▸ **Your assignment**: Print the listing below once more, unchanged.

▸ **Dataset content**:
= Beginning of Section =
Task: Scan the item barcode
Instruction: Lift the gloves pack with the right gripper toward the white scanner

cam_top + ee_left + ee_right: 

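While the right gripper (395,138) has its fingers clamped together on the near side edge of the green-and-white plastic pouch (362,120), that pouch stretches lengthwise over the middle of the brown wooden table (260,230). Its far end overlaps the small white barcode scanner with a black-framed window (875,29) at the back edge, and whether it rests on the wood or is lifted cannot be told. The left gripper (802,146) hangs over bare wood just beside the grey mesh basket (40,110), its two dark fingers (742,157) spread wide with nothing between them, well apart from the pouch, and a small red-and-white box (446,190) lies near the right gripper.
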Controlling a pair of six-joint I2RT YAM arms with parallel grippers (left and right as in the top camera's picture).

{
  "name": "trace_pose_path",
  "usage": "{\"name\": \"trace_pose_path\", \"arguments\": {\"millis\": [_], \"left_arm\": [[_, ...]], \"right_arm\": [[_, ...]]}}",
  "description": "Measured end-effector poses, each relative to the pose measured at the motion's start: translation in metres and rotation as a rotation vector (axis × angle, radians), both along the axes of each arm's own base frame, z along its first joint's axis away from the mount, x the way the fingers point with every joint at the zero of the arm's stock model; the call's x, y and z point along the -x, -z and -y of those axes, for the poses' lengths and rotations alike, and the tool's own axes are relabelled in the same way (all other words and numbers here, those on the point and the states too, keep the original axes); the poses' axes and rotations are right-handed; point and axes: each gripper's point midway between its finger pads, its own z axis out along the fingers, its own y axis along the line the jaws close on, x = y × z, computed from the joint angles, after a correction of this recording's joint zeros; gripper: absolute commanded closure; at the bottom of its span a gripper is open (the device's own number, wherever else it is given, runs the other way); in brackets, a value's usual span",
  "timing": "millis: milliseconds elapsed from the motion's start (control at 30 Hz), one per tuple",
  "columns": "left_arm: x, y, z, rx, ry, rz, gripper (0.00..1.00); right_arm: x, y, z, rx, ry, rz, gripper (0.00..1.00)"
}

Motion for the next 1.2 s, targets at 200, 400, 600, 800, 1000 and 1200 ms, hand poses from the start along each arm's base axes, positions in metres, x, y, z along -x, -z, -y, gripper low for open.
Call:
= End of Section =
▸ **Solution for this exercise**:
Task: Scan the item barcode
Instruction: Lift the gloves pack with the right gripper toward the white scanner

cam_top + ee_left + ee_right: 

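While the right gripper (395,138) has its fingers clamped together on the near side edge of the green-and-white plastic pouch (362,120), that pouch stretches lengthwise over the middle of the brown wooden table (260,230). Its far end overlaps the small white barcode scanner with a black-framed window (875,29) at the back edge, and whether it rests on the wood or is lifted cannot be told. The left gripper (802,146) hangs over bare wood just beside the grey mesh basket (40,110), its two dark fingers (742,157) spread wide with nothing between them, well apart from the pouch, and a small red-and-white box (446,190) lies near the right gripper.
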Controlling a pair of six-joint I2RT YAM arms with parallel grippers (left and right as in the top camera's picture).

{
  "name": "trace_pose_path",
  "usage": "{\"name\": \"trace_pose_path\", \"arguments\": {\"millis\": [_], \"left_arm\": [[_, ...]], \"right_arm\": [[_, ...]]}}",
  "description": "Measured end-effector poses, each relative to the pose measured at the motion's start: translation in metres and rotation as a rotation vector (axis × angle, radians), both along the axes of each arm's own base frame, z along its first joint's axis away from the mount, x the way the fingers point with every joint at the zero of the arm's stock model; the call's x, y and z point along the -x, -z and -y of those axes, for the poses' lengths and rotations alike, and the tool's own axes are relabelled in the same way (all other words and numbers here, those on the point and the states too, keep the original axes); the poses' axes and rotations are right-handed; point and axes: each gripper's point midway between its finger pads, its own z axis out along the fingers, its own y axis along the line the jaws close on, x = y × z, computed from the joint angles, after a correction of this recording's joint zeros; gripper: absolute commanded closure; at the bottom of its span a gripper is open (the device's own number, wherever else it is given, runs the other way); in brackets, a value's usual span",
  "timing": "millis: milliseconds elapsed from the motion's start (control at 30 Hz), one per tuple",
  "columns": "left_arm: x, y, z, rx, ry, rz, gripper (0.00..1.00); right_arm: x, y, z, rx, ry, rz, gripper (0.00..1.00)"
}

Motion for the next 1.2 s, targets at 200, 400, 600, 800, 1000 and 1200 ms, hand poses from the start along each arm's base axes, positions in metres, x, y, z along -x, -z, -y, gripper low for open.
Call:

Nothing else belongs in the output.